By James Dulley from March 2014 Issue

Step-by-step to security lighting

Credit: Hadco

This decorative die-cast metal landscaping light brightens a large area for beauty and entertaining, but also does double duty as a security light. The large diameter top directs light where it's needed.

I need to add outdoor lighting for security at my home. I'd also like to use the lights for entertaining. How can I brighten outdoor spaces without driving up my electric bills?—Paul H.

Security lighting is usually on all night; entertainment lighting is not. Since security lighting will be operating longer, choosing the proper security lighting will have a greater impact on your utility bills.

Before you add outdoor security lighting, make other low-cost security improvements to your home. Make sure window latches lock securely, install bump-resistant door deadbolts, and consider an alarm system.

Once you feel the perimeter of your home is relatively secure, plan your lighting. Do an outdoor walk-around inspection of your house at night to see where additional lighting might help. Make your security and entertaining lighting plans independently. Prioritize lighting need areas, then check to see where they overlap.

When planning your outdoor lighting, avoid using too much light. Bright lights can annoy your neighbors and create problems for wildlife. If you install floodlighting, mount a directional light shield over it. Consider the position of each light source, the light pattern it will produce, and what you really want to be able to see—and keep the night sky dark.

Lowest-cost choices
It is a misconception that brighter lights provide more security. It's difficult for the human eye to adjust quickly from a very bright area to a darker area. When there is less contrast between unlit and lighted areas, it's easier to see movement in the darker areas where someone might be hiding. Lower lighting levels can be more effective than ultra-bright.

The wattage of a light bulb does not determine how much light it produces. Wattage refers to how much electricity a bulb uses. Instead, look for light output—measured in lumens—on bulb packaging. The most energy-efficient choices produce the most light output using the least wattage.

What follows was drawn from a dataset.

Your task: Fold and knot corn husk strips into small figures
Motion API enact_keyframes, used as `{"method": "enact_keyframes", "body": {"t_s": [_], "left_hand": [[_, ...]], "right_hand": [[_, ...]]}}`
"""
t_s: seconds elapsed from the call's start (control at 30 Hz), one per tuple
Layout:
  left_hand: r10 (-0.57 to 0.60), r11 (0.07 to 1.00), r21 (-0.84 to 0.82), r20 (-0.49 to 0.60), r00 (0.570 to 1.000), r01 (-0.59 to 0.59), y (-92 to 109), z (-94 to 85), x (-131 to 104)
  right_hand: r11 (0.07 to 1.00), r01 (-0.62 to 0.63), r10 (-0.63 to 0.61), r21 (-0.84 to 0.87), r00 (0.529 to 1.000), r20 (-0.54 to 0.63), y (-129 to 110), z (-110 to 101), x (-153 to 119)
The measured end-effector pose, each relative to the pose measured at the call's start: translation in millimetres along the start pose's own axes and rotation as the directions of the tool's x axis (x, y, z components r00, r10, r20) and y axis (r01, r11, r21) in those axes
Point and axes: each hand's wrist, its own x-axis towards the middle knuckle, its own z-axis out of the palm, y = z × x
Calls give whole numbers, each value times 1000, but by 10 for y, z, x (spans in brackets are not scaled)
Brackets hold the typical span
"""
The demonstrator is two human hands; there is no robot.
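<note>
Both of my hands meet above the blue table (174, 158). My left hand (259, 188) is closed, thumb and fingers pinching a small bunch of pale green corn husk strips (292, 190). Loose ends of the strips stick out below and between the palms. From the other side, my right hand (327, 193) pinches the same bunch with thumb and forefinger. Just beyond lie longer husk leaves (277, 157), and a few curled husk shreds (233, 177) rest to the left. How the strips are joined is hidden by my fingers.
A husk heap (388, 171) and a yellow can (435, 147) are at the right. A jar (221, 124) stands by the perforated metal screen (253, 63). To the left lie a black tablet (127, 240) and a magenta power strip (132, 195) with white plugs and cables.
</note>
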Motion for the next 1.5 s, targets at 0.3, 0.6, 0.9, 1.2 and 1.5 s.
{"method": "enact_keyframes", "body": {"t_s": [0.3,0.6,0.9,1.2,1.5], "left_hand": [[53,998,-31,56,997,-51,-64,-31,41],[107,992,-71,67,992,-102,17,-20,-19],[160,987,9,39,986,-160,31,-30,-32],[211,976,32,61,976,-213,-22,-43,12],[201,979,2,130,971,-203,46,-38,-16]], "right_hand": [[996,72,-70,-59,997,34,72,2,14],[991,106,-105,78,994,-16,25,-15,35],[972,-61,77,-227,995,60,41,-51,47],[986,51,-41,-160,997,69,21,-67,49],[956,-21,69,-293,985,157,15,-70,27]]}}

Compact fluorescent lamps (CFLs) and light-emitting diodes (LEDs) produce more lumens per watt of electricity compared to standard incandescent bulbs. For example, a 25-watt L22 array LED fixture produces the same light output (about 1,800 lumens) as a 100-watt incandescent bulb, but only uses one quarter the electricity.

Motion-sensor lights are some of the most efficient and effective choices for security. For the best energy efficiency, select a product with two-level lighting. You can switch it on for low-level background lighting; then when motion is detected the light temporarily changes to full brightness.

Wherever there is access to full sunlight, consider solar-powered motion-sensing floodlights with battery backup. Although they may cost more to begin with, using them won't add to your electric bill.